== WORK INSTRUCTION ==
Beginning with the line that has "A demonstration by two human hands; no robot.", please write out the remaining lines of the material exactly, the last one included.

== DATA EXCERPT ==
+ + + + +

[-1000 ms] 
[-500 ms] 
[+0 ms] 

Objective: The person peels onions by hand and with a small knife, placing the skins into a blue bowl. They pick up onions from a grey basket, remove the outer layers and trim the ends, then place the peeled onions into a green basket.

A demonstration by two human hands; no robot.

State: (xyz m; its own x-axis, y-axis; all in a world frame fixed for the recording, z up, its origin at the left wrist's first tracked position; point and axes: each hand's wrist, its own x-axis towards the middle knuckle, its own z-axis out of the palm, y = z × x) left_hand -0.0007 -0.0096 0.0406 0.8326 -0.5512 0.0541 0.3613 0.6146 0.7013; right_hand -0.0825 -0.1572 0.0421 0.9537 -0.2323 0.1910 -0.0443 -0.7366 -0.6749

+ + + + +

== RESPONSE AREA ==
A demonstration by two human hands; no robot.

State: (xyz m; its own x-axis, y-axis; all in a world frame fixed for the recording, z up, its origin at the left wrist's first tracked position; point and axes: each hand's wrist, its own x-axis towards the middle knuckle, its own z-axis out of the palm, y = z × x) left_hand -0.0007 -0.0096 0.0406 0.8326 -0.5512 0.0541 0.3613 0.6146 0.7013; right_hand -0.0825 -0.1572 0.0421 0.9537 -0.2323 0.1910 -0.0443 -0.7366 -0.6749

This completes the requested output.